Tati Errecalde

Personal information
- Full name: Fernando Errecalde
- Place of birth: Tandil, Argentina
- Position(s): Forward

Senior career*
- Years: Team / Apps / (Gls)
- 1996–1997: Detroit Rockers (indoor) / 27 / (6)
- 1996–1997: Toronto Shooting Stars (indoor) / 3 / (1)
- 1997–1999: Detroit Rockers (indoor) / 64 / (15)
- 2004–2005: Windsor Border Stars / 29 / (15)
- 2005–2006: St. Louis Steamers

= Tati Errecalde =

Argentine footballer

Tati Errecalde is a former Argentinian footballer who played in the National Professional Soccer League, Canadian Professional Soccer League, and the Major Indoor Soccer League.

== Playing career ==
Errecalde began his professional career in 1996 with the Detroit Rockers of the National Professional Soccer League.
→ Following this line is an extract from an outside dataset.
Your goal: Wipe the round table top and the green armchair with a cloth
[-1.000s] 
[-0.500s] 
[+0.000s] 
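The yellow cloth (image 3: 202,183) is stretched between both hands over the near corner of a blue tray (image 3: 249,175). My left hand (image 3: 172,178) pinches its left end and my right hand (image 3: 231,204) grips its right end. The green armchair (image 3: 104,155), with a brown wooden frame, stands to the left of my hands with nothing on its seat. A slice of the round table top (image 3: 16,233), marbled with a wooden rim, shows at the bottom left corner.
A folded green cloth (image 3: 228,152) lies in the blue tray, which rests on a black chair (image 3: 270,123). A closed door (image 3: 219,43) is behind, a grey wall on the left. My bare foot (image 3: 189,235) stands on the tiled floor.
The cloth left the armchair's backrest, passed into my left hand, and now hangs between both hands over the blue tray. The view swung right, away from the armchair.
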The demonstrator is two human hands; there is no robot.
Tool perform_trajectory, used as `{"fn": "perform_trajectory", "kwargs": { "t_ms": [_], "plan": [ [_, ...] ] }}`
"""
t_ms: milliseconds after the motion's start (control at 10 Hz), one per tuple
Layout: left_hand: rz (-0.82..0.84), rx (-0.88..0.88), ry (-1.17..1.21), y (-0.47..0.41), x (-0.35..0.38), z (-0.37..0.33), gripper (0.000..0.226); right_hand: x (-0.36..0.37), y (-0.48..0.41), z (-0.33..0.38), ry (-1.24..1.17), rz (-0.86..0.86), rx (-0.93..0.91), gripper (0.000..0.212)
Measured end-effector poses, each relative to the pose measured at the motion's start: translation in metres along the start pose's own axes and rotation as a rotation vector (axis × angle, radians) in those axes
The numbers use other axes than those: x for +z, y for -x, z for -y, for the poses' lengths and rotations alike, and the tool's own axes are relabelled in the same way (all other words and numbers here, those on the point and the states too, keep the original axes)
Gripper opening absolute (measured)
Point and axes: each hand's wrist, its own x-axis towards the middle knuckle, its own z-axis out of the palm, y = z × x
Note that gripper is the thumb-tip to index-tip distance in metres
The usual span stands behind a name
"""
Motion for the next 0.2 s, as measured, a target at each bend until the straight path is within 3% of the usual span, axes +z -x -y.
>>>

In his first season with Detroit he appeared in 27 matches and recorded six goals. Midway through the season he was traded to the Toronto Shooting Stars, where he played in three matches and scored one goal. In 1997, he returned to Detroit and featured in a total of 64 matches, and recorded 15 goals. In 2004, he signed with newly formed Windsor Border Stars of the Canadian Professional Soccer League. In his first season in the CPSL he finished as the club's leading goal scorer with ten goals, and helped the club secure a postseason berth by finishing third in the Western Conference. In the playoffs Windsor faced Toronto Croatia, but were eliminated from the competition after losing the match by a score of 5–0. He made history in the Open Canada Cup tournament by scoring the equalizing goal in the cup final against Ottawa St. Anthony Italia, where Windsor claimed the title after settling the 1–1 draw with a 4–2 victory in a penalty shootout. The following season he helped Windsor defend their second Open Canada Cup, and claim the AISL Championship. In 2005, during the indoor winter season he signed with the St. Louis Steamers of the Major Indoor Soccer League. During his tenure with St. Louis he won the regular season championship, but were defeated in the playoff finals to Baltimore Blast.